Abbott vetoes Texas THC ban

In a dramatic last-minute move, Texas Gov. Greg Abbott (R) vetoed a total ban on recreational cannabis that had been backed by Lt. Gov. Dan Patrick (R), causing a rare rift between the state’s top elected officials.

Abbott signed the veto of Senate Bill 3 on Sunday just one hour before its deadline, calling for a special legislative session in mid-July to address the state’s wild-west cannabis market.

The move came one day after Abbott signed House Bill 46, which dramatically expanded the state’s medical cannabis program to include a wide range of new conditions, put dispensaries across the state and allow the sale of new products such as vaporizers.

Senate Bill 3, which passed last month after a bitterly contested fight, represented what the Houston Chronicle has called a “civil war” between medical and recreational cannabis, in which medical — until Sunday — appeared to have won.

In a Sunday statement, Patrick blasted the veto — and Abbott. “His late-night veto, on an issue supported by 105 of 108 Republicans in the legislature, strongly backed by law enforcement, many in the medical and education communities, and the families who have seen their loved ones’ lives destroyed by these very dangerous drugs, leaves them feeling abandoned,” Patrick said.

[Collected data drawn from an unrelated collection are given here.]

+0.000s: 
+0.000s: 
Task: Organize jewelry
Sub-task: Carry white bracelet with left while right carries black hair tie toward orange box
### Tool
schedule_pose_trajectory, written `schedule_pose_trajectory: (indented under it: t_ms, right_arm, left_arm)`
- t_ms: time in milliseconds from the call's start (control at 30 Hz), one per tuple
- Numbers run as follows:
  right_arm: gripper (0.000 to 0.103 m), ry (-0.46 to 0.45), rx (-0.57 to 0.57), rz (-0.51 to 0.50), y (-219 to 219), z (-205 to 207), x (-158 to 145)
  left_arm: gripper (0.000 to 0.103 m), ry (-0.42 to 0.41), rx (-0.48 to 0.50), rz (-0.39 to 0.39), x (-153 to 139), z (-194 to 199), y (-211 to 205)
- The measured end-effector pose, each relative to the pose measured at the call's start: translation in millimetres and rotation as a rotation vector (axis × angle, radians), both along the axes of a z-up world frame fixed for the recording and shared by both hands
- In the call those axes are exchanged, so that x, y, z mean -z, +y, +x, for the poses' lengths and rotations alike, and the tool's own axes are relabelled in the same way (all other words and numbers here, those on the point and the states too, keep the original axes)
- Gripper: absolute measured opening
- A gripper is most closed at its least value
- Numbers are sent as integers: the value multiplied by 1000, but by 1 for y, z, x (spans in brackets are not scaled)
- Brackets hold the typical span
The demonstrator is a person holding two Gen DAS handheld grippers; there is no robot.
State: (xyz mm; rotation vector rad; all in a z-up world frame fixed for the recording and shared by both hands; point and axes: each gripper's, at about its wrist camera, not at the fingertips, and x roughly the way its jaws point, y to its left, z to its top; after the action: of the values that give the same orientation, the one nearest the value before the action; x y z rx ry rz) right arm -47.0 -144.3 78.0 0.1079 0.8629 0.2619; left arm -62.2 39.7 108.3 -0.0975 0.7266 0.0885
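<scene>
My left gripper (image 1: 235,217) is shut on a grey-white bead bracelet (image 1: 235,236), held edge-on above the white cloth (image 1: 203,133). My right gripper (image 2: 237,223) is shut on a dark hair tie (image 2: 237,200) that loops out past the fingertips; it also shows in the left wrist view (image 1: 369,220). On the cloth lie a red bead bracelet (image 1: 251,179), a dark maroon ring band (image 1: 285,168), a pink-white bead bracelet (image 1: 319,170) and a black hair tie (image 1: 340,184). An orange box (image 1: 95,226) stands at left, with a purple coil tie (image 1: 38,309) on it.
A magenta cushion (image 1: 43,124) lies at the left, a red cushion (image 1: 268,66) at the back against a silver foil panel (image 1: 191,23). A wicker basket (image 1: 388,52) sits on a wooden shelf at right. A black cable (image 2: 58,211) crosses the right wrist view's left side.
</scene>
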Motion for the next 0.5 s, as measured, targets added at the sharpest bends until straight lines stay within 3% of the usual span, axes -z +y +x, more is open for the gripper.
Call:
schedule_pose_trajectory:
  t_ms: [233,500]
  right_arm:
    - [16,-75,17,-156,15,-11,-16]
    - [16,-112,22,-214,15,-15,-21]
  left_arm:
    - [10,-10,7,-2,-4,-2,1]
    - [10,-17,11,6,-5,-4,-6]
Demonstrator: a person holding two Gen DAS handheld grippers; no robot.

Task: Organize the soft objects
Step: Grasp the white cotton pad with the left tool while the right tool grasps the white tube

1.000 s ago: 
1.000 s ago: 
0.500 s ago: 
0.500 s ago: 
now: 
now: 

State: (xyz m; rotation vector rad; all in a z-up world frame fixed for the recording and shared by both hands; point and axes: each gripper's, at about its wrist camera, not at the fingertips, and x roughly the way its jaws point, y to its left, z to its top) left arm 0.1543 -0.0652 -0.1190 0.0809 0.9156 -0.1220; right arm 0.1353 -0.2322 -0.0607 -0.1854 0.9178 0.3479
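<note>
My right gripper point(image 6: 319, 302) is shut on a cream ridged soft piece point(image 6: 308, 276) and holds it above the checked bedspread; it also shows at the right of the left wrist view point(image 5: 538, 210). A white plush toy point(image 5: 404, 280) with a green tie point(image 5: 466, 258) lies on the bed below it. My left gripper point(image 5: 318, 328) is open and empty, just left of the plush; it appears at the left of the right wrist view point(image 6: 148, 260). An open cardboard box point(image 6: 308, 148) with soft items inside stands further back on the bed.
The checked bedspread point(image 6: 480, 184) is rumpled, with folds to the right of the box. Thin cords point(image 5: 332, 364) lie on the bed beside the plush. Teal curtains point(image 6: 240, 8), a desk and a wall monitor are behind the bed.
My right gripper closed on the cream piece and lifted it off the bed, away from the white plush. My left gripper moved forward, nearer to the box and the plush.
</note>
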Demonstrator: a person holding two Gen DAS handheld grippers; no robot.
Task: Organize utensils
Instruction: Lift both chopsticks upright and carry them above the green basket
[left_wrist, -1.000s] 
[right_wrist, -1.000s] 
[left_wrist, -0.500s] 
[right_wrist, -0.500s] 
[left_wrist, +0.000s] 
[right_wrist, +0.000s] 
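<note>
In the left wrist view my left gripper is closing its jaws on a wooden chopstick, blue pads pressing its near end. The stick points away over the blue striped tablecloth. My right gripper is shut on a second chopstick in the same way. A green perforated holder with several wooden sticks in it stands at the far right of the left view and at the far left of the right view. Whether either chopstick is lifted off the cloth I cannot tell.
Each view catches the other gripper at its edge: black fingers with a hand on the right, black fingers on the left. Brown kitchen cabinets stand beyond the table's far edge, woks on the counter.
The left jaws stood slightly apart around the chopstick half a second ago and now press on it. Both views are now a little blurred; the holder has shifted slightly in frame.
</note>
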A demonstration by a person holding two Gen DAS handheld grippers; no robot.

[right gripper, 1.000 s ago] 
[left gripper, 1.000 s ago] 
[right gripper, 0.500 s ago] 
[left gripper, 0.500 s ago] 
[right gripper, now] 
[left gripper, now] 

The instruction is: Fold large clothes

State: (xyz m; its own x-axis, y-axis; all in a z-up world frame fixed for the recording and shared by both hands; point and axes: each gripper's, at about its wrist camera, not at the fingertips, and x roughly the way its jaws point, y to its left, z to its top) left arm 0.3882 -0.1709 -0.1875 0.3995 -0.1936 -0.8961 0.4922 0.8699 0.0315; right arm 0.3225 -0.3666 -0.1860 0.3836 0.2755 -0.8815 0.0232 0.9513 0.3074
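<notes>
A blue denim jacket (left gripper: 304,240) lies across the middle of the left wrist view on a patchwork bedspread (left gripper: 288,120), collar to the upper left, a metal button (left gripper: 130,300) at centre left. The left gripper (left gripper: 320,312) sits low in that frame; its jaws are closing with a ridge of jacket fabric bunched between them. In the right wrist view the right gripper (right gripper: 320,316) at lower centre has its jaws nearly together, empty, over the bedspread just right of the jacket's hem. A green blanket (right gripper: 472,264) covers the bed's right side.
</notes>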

But in his veto statement, Abbott, while pointing to many of the same issues, argued that while the measure was “well-intentioned,” it would set back the cause of controlling the state’s booming hemp market.

The bill, he wrote, would not survive legal challenge, because the all-Republican 2018 Farm Bill — which legalized hemp and opened the door to the current thriving cannabis grey market cannabis — bans states from restricting the sale of hemp.

“It therefore criminalizes what Congress expressly realized and puts state and federal law on a collision course,” Abbott wrote. He noted that in the case of Arkansas, the only other state that has tried such a ban, a federal judge effectively blocked it.

That, he argued, means that a total ban would, ironically, lead to no control at all.

“If Senate Bill 3 is swiftly enjoined by a court, our children will be no safer than if no law had passed, and the problems will only grow,” Abbott wrote.

The legislature, he wrote, will get a chance to regulate the industry later this summer.